Data items:
BEGIN

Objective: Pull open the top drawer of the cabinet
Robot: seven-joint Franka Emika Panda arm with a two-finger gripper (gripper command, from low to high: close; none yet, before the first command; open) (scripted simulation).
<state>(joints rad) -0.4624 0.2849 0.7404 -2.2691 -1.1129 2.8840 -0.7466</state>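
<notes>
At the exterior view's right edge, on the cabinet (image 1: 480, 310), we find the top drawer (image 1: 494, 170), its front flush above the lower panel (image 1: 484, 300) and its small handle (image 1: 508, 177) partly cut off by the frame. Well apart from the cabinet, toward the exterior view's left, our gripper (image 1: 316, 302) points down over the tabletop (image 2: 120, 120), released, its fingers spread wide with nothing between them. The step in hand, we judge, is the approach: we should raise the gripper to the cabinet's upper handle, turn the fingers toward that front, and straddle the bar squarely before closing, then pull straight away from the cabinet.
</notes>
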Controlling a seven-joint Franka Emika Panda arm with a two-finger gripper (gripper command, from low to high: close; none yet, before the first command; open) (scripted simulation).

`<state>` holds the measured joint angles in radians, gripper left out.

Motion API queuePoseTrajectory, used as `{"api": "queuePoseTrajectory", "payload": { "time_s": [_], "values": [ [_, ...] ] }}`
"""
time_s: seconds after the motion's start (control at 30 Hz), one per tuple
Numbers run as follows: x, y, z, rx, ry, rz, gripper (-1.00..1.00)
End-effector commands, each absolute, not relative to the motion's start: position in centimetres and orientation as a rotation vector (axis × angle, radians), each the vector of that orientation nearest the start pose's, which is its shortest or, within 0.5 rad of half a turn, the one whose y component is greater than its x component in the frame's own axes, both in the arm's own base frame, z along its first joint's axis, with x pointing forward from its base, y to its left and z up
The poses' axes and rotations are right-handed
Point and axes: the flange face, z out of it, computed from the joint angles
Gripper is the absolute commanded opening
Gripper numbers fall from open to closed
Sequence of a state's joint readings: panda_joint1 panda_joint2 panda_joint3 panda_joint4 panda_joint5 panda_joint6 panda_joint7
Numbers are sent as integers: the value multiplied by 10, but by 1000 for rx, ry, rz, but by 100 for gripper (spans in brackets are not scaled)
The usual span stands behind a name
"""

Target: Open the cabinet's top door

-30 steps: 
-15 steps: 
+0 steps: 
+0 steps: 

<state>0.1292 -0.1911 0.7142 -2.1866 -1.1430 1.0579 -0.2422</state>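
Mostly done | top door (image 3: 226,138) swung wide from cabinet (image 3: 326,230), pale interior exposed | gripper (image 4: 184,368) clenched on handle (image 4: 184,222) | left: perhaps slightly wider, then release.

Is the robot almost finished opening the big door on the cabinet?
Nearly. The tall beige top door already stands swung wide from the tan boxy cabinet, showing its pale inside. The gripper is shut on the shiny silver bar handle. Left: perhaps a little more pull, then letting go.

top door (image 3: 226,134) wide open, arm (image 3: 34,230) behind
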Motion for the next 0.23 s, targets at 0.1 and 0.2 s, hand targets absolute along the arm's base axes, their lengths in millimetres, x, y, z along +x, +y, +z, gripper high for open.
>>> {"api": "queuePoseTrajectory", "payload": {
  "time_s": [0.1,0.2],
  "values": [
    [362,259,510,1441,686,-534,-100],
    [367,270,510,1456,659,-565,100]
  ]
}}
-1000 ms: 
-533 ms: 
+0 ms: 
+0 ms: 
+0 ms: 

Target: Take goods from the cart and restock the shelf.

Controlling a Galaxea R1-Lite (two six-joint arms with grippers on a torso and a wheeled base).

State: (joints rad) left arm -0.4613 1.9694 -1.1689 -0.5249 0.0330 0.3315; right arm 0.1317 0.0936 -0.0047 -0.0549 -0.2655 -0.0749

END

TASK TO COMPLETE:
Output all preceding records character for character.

OUTPUT OF THE EXERCISE:
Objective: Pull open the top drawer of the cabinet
Robot: seven-joint Franka Emika Panda arm with a two-finger gripper (gripper command, from low to high: close; none yet, before the first command; open) (scripted simulation).
<state>(joints rad) -0.4624 0.2849 0.7404 -2.2691 -1.1129 2.8840 -0.7466</state>
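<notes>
At the exterior view's right edge, on the cabinet (image 1: 480, 310), we find the top drawer (image 1: 494, 170), its front flush above the lower panel (image 1: 484, 300) and its small handle (image 1: 508, 177) partly cut off by the frame. Well apart from the cabinet, toward the exterior view's left, our gripper (image 1: 316, 302) points down over the tabletop (image 2: 120, 120), released, its fingers spread wide with nothing between them. The step in hand, we judge, is the approach: we should raise the gripper to the cabinet's upper handle, turn the fingers toward that front, and straddle the bar squarely before closing, then pull straight away from the cabinet.
</notes>
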Controlling a seven-joint Franka Emika Panda arm with a two-finger gripper (gripper command, from low to high: close; none yet, before the first command; open) (scripted simulation).

`<state>` holds the measured joint angles in radians, gripper left out.

Motion API queuePoseTrajectory, used as `{"api": "queuePoseTrajectory", "payload": { "time_s": [_], "values": [ [_, ...] ] }}`
"""
time_s: seconds after the motion's start (control at 30 Hz), one per tuple
Numbers run as follows: x, y, z, rx, ry, rz, gripper (-1.00..1.00)
End-effector commands, each absolute, not relative to the motion's start: position in centimetres and orientation as a rotation vector (axis × angle, radians), each the vector of that orientation nearest the start pose's, which is its shortest or, within 0.5 rad of half a turn, the one whose y component is greater than its x component in the frame's own axes, both in the arm's own base frame, z along its first joint's axis, with x pointing forward from its base, y to its left and z up
The poses' axes and rotations are right-handed
Point and axes: the flange face, z out of it, computed from the joint angles
Gripper is the absolute commanded opening
Gripper numbers fall from open to closed
Sequence of a state's joint readings: panda_joint1 panda_joint2 panda_joint3 panda_joint4 panda_joint5 panda_joint6 panda_joint7
Numbers are sent as integers: the value multiplied by 10, but by 1000 for rx, ry, rz, but by 100 for gripper (spans in brackets are not scaled)
The usual span stands behind a name
"""

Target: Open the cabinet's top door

-30 steps: 
-15 steps: 
+0 steps: 
+0 steps: 

<state>0.1292 -0.1911 0.7142 -2.1866 -1.1430 1.0579 -0.2422</state>
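Mostly done | top door (image 3: 226,138) swung wide from cabinet (image 3: 326,230), pale interior exposed | gripper (image 4: 184,368) clenched on handle (image 4: 184,222) | left: perhaps slightly wider, then release.

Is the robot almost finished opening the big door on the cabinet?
Nearly. The tall beige top door already stands swung wide from the tan boxy cabinet, showing its pale inside. The gripper is shut on the shiny silver bar handle. Left: perhaps a little more pull, then letting go.

top door (image 3: 226,134) wide open, arm (image 3: 34,230) behind
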Motion for the next 0.23 s, targets at 0.1 and 0.2 s, hand targets absolute along the arm's base axes, their lengths in millimetres, x, y, z along +x, +y, +z, gripper high for open.
>>> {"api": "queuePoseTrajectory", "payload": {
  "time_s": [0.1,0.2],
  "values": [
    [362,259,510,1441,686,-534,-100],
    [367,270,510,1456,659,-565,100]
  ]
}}
-1000 ms: 
-533 ms: 
+0 ms: 
+0 ms: 
+0 ms: 

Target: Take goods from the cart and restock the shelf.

Controlling a Galaxea R1-Lite (two six-joint arms with grippers on a torso and a wheeled base).

State: (joints rad) left arm -0.4613 1.9694 -1.1689 -0.5249 0.0330 0.3315; right arm 0.1317 0.0936 -0.0047 -0.0549 -0.2655 -0.0749

What the exercise required is now done.